Pérou : « El Niño » frappera les principales régions de production de myrtilles jusqu'en mai 2024

Parmi les régions les plus vulnérables à cette menace figurent Tumbes, Piura, La Libertad, Áncash, Lambayeque, Cajamarca, Huánuco au centre-est, San Martín dans la haute jungle, Amazonas, Ica au centre-sud du Pérou et Loreto au nord. Amazon, entre autres.

Le changement climatique est devenu une menace directe pour l'industrie péruvienne du bleuet, ainsi que pour celle d'autres pays et pour le marché international des fruits. Ses effets météorologiques ont détruit les cultures, ralenti les processus de production et réduit les rendements, soit à cause de pluies intenses ou de grêle, soit à cause de la chaleur intense et des taux de rayonnement sur les plantes, ce qui a provoqué un manque de fruits sur les marchés, affectant la demande des consommateurs. .

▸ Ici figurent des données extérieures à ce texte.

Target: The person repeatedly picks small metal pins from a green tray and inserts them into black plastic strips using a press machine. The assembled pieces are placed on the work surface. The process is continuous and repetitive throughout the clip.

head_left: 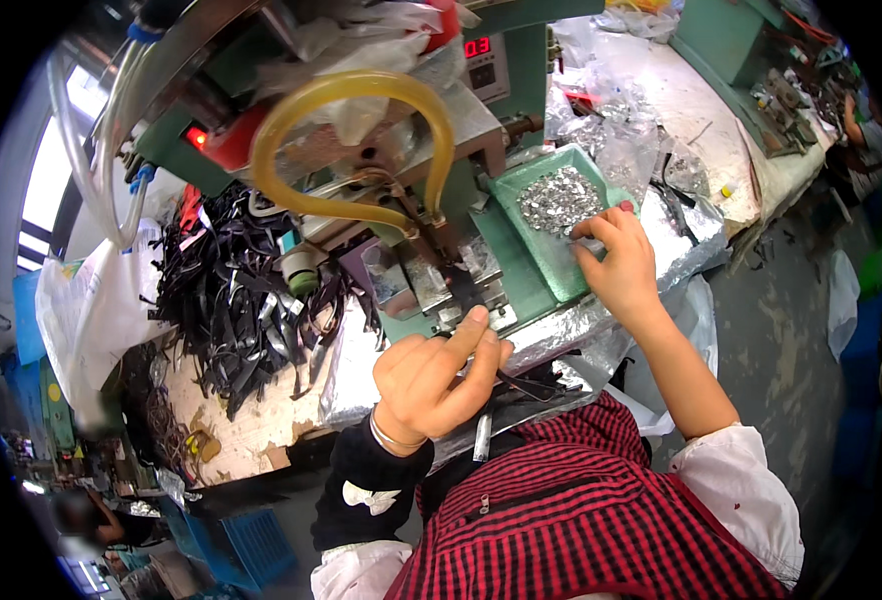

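My left hand is at the small press, its fingers closed on the end of a black strap. The strap lies across the metal die block under the press head. At the right edge of a pale green tray is my right hand, thumb and index finger drawn together in a pinch. Whatever may be between those fingertips is too small to make out. Beside them in the tray lies a heap of small shiny metal clips.
A yellow hose loops over the green press. Left of it lies a big pile of black straps. Crumpled foil wraps the bench edge, and clear plastic bags sit behind the tray. A blue crate stands lower left.
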`<state>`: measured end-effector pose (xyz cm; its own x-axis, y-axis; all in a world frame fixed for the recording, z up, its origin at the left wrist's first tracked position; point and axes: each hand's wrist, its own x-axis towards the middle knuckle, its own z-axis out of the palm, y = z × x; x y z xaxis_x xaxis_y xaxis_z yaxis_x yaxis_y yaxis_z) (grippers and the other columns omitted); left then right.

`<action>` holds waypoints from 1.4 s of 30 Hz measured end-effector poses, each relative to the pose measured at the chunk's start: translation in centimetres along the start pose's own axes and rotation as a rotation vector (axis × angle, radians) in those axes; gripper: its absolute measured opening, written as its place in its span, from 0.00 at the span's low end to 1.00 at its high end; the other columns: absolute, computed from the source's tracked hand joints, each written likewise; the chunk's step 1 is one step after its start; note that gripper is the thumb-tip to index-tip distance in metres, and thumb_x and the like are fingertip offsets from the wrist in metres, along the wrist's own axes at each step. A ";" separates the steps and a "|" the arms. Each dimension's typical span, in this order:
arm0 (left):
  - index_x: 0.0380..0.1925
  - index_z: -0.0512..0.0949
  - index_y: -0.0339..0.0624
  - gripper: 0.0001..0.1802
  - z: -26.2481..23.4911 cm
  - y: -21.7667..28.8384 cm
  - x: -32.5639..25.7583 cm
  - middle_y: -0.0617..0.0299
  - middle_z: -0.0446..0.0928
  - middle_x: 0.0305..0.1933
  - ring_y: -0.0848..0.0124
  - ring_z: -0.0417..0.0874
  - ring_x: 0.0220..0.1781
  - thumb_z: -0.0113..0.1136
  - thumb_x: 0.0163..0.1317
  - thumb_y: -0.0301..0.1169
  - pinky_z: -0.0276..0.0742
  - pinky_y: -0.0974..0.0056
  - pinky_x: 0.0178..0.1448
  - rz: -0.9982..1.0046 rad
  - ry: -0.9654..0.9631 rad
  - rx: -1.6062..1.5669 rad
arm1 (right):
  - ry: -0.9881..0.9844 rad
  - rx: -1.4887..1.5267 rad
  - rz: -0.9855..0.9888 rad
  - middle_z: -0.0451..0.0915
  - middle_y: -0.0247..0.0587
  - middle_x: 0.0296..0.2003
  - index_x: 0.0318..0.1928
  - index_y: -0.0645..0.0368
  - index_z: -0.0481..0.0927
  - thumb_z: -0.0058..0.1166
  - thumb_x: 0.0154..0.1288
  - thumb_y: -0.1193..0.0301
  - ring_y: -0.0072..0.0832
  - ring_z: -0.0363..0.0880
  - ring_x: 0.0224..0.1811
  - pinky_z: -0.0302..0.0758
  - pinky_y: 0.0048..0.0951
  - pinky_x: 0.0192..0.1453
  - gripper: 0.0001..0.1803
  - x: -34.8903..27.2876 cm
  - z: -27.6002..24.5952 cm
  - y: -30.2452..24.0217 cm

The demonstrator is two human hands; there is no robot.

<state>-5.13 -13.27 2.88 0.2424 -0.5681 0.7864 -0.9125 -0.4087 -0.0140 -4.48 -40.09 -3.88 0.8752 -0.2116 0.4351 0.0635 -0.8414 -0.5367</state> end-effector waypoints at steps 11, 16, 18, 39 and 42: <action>0.39 0.85 0.34 0.12 -9.0 2.3 -3.7 0.52 0.87 0.43 0.64 0.86 0.37 0.70 0.53 0.16 0.80 0.64 0.44 -0.454 0.108 0.346 | 0.184 0.194 -0.044 0.84 0.43 0.36 0.42 0.62 0.84 0.62 0.60 0.80 0.37 0.84 0.39 0.78 0.34 0.48 0.09 -1.0 1.4 0.7; 0.33 0.86 0.43 0.04 -12.1 -8.1 -7.1 0.59 0.83 0.41 0.58 0.80 0.46 0.69 0.57 0.24 0.74 0.57 0.51 -0.739 -0.070 0.715 | 0.189 0.307 -0.099 0.85 0.43 0.37 0.44 0.62 0.86 0.62 0.64 0.80 0.37 0.85 0.39 0.79 0.34 0.48 0.09 0.9 1.4 -1.7; 0.28 0.85 0.45 0.04 -11.1 -11.7 -10.9 0.59 0.77 0.38 0.55 0.77 0.44 0.71 0.52 0.30 0.74 0.54 0.48 -0.828 -0.218 0.863 | 0.146 0.418 -0.018 0.86 0.44 0.38 0.44 0.62 0.86 0.62 0.64 0.79 0.37 0.85 0.40 0.80 0.33 0.48 0.08 1.5 2.3 -3.3; 0.50 0.81 0.31 0.10 -3.7 -8.4 -12.5 0.62 0.84 0.41 0.78 0.82 0.39 0.61 0.72 0.23 0.76 0.74 0.45 -1.179 0.430 -0.342 | 0.110 0.760 -0.103 0.84 0.43 0.37 0.43 0.61 0.84 0.64 0.57 0.79 0.38 0.85 0.42 0.78 0.35 0.49 0.12 2.5 1.5 -11.3; 0.45 0.82 0.28 0.08 -3.9 -6.2 -10.9 0.56 0.86 0.43 0.76 0.85 0.40 0.60 0.73 0.23 0.80 0.71 0.47 -1.224 0.415 -0.320 | 0.052 0.930 0.055 0.84 0.41 0.38 0.51 0.63 0.80 0.64 0.59 0.79 0.27 0.84 0.43 0.78 0.29 0.51 0.18 1.1 2.3 -11.5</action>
<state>-3.45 -1.76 -3.15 0.8912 0.3243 0.3173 -0.2304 -0.2789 0.9323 -3.10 -29.51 1.13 0.8671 -0.2807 0.4116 0.4008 -0.0978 -0.9109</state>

La réalité du changement climatique et du réchauffement climatique a un grand impact sur l'industrie fruitière car elle est très perméable à cette menace, car il s'agit d'une activité productive basée sur l'interaction de la plante, du sol et de l'environnement. Outre le facteur social évoqué par le besoin de main-d'œuvre, atténuer ces effets environnementaux ou s'y adapter constitue un défi urgent.

Chaleur et pluie

La saison des myrtilles de l'industrie péruvienne est fortement affectée par les vagues de chaleur passées, qui ont affecté la photosynthèse des plantes, donc un retard dans la production de fruits. Aujourd'hui, les principales régions productrices de bleuets, en pleine récolte, sont menacées par les fortes pluies annoncées.

Dans un rapport publié par la Commission multisectorielle d'étude nationale du phénomène El Niño (EFEN) du Pérou, il est prévu que l'événement météorologique se poursuivra jusqu'à l'automne 2024 au moins. Affectant principalement toutes les régions côtières et septentrionales des hauts plateaux péruviens, où se trouvent actuellement les principales exploitations de production de bleuets du Pérou.

parties

Les autorités prévoient qu'entre novembre 2023 et février 2024, des conditions de température de l'air chaude persisteront, ce qui déclenchera des pluies intenses sur la côte nord, la côte centrale et les montagnes du nord, raison pour laquelle les inondations et les glissements de terrain déclenchent à nouveau l'alarme. les régions productrices du Pérou.

Parmi les régions les plus vulnérables à cette menace figurent Tumbes, Piura, La Libertad, Áncash, Lambayeque, Cajamarca, Huánuco au centre-est, San Martín dans la haute jungle, Amazonas, Ica au centre-sud du Pérou et Loreto au nord. Amazonie, où sont concentrées pratiquement 95% des cultures de myrtilles et la quasi-totalité de la production destinée à l'exportation.

Engagement publique

La ministre du Développement agraire et de l'irrigation du Pérou, Jennifer Contreras, a déclaré qu'elle s'engageait à terminer les travaux de prévention avant le début des pluies. "En ce moment, nous intervenons simultanément dans 316 points critiques depuis Tumbes jusqu'à Ica, avec le nettoyage et le nettoyage des rivières et des canalisations par l'intermédiaire de l'Autorité Nationale de l'Eau (ANA)", a-t-il déclaré, ajoutant que l'engagement du gouvernement est de "protéger la vie des populations". population, leurs biens et leurs récoltes.